Curmudgucation: How Vouchers Bust State Budgets
One of the consistent features of voucher programs is that they grow, sometimes rapidly, to suck up huge chunks of the state budget. Nobody understands this better than Arizona's Governor Katie Hobbs. She posted this memo on the Dead Bird app yesterday:
Hobbs has rung this alarm bell before. Back in July, her office noted that the price tag for the state's education scholarship account voucher program would be over $943 million, leading to a $320 million shortfall. And that doesn't just represent moving money from public schools to voucher programs. Hobbs says that the vouchers benefit 8% of the state's students, but account for more than half of the state's education spending.
How can that be? And why is it happening in other universal voucher states as well?
Two simple things.
First, universal vouchers expand the pool of students that the public pays for. Let's say that West Egg High School has 100 students, and East Egg Private Academy has 20. After universal vouchers become a thing, five public school students take their vouchers and head for EEPA (five others applied and EEPA refused to take them). At the same time, all 20 EEPA students--who have never set foot in a public school--also sign up to get their vouchers.
So, pre-vouchers, taxpayers were covering the costs for 100 students. After vouchers, the public is footing the bill for 120 students. Costs go up. Arizona opened up universal vouchers, and the vast majority of applicants were families with students already in private school. True in Iowa and Florida, as well.
Second, pro-voucher folks consistently under-estimate what the cost of the program will be (in New Hampshire they were off by over 11,000%). This is puzzling, since the question involved is "If we offer free government money to everyone who homeschools or has a child in private school, how many do you think will take it?" and that doesn't seem like a hard one to figure out.
Universal ESA vouchers like those in Arizona and Florida add a whole other level. Unaccountable voucher dollars disappear into a void, paying for all sorts of extras like big screen TVs and Disney tickets. Meanwhile, we're seeing private schools in places like Des Moines raising tuition costs because vouchers mean they can do it to increase their own revenue (increasing tuition is also a great way to keep Those Peoples' Children out).

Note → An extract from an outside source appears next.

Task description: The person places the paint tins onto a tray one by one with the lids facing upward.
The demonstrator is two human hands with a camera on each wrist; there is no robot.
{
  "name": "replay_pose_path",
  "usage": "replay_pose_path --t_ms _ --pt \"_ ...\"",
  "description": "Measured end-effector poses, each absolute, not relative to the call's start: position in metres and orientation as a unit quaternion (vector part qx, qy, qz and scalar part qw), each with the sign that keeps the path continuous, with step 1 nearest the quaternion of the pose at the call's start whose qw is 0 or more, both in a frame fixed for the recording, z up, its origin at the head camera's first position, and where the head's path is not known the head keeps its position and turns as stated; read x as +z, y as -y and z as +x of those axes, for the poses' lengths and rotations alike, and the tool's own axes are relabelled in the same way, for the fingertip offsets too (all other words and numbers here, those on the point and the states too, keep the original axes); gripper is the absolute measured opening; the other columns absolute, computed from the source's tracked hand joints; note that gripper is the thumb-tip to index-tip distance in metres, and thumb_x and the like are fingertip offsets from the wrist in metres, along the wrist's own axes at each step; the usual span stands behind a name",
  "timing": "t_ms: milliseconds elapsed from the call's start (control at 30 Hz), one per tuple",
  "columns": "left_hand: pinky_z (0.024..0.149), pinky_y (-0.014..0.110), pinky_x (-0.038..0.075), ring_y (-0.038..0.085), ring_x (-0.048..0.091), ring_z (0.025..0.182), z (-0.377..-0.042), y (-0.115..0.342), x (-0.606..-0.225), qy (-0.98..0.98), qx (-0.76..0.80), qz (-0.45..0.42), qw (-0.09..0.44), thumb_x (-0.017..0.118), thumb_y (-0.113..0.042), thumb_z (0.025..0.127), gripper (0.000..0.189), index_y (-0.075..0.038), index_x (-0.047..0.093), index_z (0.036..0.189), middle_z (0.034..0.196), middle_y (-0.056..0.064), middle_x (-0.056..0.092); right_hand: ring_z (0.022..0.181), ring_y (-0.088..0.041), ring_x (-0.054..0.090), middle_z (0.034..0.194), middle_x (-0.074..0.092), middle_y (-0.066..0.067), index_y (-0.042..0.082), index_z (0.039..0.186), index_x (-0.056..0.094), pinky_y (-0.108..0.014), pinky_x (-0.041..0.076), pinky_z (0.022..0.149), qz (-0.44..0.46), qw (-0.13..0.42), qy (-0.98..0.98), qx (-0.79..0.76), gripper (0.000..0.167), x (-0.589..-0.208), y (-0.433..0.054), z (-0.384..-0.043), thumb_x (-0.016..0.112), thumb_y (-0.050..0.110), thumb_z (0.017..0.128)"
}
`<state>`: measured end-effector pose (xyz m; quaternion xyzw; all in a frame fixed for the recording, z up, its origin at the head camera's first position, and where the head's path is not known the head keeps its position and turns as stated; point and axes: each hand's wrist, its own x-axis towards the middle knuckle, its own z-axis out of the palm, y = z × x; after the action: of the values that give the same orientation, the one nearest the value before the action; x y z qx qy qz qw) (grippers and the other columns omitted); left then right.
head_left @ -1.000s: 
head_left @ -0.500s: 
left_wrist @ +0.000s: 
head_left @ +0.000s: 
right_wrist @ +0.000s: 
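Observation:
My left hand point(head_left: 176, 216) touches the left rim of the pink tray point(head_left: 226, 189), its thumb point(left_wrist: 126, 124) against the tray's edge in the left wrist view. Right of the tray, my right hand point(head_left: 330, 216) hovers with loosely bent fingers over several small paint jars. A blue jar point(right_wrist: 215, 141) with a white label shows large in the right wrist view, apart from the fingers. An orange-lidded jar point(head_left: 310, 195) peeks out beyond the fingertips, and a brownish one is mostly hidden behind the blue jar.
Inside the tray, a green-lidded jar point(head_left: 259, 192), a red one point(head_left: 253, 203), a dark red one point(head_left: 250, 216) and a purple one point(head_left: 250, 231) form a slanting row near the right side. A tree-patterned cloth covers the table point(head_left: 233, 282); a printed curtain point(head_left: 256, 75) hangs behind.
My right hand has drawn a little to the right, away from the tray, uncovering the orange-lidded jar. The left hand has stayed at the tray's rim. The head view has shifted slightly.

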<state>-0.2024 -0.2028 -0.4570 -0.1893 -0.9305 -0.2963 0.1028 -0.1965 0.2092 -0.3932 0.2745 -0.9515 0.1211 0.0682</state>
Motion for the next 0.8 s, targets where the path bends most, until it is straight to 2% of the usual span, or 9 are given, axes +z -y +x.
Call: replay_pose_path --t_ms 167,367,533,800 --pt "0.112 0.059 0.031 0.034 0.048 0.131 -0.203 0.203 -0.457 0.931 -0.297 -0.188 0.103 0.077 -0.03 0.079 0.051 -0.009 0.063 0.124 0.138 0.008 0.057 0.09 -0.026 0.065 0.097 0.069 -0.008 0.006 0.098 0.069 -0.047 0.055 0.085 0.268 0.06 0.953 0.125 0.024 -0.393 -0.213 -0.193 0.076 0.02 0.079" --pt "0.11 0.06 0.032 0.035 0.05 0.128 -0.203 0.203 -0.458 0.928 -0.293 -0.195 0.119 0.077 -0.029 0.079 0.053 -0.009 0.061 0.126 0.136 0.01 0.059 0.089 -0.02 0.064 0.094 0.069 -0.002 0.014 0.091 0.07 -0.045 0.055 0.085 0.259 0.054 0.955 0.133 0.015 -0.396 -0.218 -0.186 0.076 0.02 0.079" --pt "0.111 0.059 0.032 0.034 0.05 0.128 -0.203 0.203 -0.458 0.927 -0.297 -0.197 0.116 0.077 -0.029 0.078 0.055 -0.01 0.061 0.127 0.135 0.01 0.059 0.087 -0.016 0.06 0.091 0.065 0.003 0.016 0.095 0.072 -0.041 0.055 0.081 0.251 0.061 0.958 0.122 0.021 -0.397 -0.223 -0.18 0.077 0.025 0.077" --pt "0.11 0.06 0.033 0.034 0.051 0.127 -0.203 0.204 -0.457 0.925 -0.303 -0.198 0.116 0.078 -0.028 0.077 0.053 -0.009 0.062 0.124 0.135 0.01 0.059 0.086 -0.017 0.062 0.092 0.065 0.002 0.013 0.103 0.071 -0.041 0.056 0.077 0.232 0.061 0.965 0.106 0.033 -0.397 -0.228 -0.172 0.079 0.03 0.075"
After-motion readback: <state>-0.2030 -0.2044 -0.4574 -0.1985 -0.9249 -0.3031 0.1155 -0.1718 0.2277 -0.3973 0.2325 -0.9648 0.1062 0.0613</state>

This is how a program billed as rescue for poor families becomes an entitlement for wealthy families. And it's a reminder that a voucher pitch claiming that vouchers will somehow save tax dollars is just not true, no matter how many times voucher advocates repeat it.
Looking way down the road, I expect this will lead us to a battle between different flavors of choicers. For those who like vouchers because they are one step on the road to getting government completely out of education, the long term dream is a world in which few or no tax dollars go to education, and families have to scrape together what they can afford on their own. Those folks are going to reach a point where they want to shrink voucher sizes. But for those who like the idea of turning on the state money faucet and flooding private religious (okay, Christian) schools with free tax dollars, voucher shrinkage will be an unwelcome change that they will fight tooth and nail.
That's some years away, but we've seen previews. Croydon, NH, had a true voucher program that paid full tuition to send any student to the school of their family's choice, public or private. It was expensive, so the local Libertarians tried to scuttle it by reducing the money by half.
But that's further down the road. Right now we are on track to see more Arizona-style financial issues for states that decide to go all in on vouchers for everybody. If states are smart enough to pay attention, the lessons are there. Voucher programs inevitably grow, as advocates and legislators (but never the actual voters) try to open the money faucet wider, and as the programs grow, they become increasingly expensive.